(GIVEN DATA Opens)

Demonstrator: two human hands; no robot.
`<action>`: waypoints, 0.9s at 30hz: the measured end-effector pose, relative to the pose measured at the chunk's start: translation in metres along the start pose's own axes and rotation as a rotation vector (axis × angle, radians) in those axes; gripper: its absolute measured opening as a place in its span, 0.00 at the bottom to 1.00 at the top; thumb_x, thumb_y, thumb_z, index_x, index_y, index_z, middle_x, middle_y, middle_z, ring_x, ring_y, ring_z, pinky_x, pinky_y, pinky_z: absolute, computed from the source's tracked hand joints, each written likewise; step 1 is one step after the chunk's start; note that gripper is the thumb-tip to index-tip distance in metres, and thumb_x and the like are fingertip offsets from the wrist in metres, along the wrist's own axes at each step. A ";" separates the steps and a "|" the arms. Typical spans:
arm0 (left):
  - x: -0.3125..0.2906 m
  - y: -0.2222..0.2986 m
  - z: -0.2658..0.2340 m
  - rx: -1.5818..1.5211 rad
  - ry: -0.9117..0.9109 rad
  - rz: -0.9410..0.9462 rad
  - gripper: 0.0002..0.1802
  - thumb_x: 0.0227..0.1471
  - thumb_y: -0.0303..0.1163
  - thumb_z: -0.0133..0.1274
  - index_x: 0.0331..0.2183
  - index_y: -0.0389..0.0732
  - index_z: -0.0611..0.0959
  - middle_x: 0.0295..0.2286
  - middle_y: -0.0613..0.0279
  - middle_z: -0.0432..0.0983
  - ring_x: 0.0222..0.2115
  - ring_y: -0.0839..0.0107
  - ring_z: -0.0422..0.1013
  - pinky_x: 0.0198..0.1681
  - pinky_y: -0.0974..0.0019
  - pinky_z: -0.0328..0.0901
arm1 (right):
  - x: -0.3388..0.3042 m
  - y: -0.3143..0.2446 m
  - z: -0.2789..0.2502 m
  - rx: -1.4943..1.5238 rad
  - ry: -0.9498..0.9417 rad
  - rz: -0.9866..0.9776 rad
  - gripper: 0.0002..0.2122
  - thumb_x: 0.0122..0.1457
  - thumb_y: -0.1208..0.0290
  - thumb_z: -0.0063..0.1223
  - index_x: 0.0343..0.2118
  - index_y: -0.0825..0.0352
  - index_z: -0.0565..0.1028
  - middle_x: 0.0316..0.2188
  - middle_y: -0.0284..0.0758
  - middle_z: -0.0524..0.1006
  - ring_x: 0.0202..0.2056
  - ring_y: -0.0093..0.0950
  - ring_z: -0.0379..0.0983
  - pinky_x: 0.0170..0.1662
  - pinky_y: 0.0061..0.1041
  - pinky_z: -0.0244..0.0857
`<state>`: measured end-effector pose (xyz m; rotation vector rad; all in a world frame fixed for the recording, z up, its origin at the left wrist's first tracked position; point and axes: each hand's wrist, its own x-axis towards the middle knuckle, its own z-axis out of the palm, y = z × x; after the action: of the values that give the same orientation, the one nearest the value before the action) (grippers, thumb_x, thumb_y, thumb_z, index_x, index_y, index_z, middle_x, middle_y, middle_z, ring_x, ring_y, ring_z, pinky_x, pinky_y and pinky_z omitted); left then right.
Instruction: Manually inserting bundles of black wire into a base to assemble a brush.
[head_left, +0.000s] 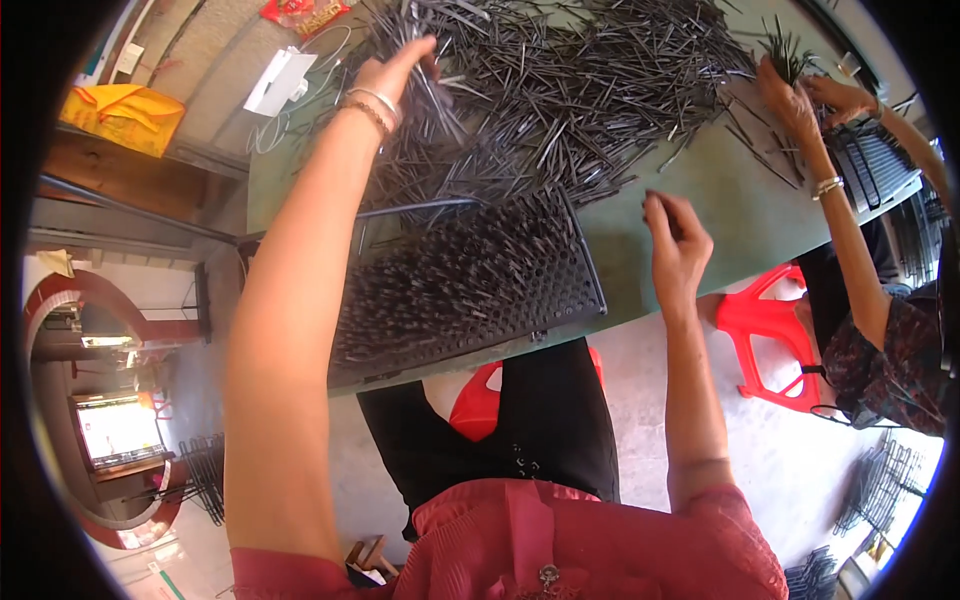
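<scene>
At the upper left of the bench, my left hand (395,80) is closed round a loose bunch of thin black strips (432,115), some smeared by motion. The bunch is at the left side of a big heap of similar black strips (590,75). In front of me lies a black perforated tray (560,292), with many short strips standing upright in its holes. Just right of the tray, my right hand (682,245) hovers with its fingers curled. Something dark shows at its fingertips, too small to name.
At the right, another person's hands (800,105) hold a bunch of strips beside a second dark tray (870,170). Red plastic stools (765,325) stand below the green bench (640,265). A white box with a cord (280,82) and a yellow bag (125,115) are at the left.
</scene>
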<state>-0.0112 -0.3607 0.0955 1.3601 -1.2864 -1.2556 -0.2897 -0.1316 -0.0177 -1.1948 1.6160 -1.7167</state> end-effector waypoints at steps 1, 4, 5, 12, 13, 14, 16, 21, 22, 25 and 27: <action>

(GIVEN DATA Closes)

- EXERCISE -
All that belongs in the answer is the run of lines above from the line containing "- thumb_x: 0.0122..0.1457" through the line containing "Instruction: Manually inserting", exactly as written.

- RESPONSE TO THIS EXERCISE -
  - thumb_x: 0.0122..0.1457
  - thumb_y: -0.1208..0.0290
  - thumb_z: -0.0063..0.1223
  - index_x: 0.0343..0.2118
  - index_y: -0.0825..0.0352
  - index_z: -0.0565..0.1028
  - middle_x: 0.0316..0.2188
  - middle_y: -0.0284..0.0758
  - middle_z: -0.0524..0.1006
  - ring_x: 0.0202..0.2056
  - ring_y: -0.0093..0.0950
  - ring_z: -0.0379..0.0983
  - pinky_x: 0.0170..0.1662
  - pinky_y: 0.0061..0.1041
  - pinky_z: -0.0244..0.0857
`<state>`: measured end-effector pose (xyz m; rotation vector rad; all in a world frame fixed for the recording, z up, its origin at the left wrist's first tracked position; point and axes: each hand's wrist, its own x-axis towards the middle knuckle, its own z-axis out of the palm, y = z × x; after the action: of the values that give the same orientation, the one nearest the value before the action) (grippers, thumb_x, thumb_y, thumb_z, index_x, index_y, index_z, middle_x, middle_y, middle_z, ring_x, ring_y, ring_z, pinky_x, pinky_y and pinky_z omitted); left then right.
Instruction: Manually inserting bundles of black wire into a base to assemble a brush.

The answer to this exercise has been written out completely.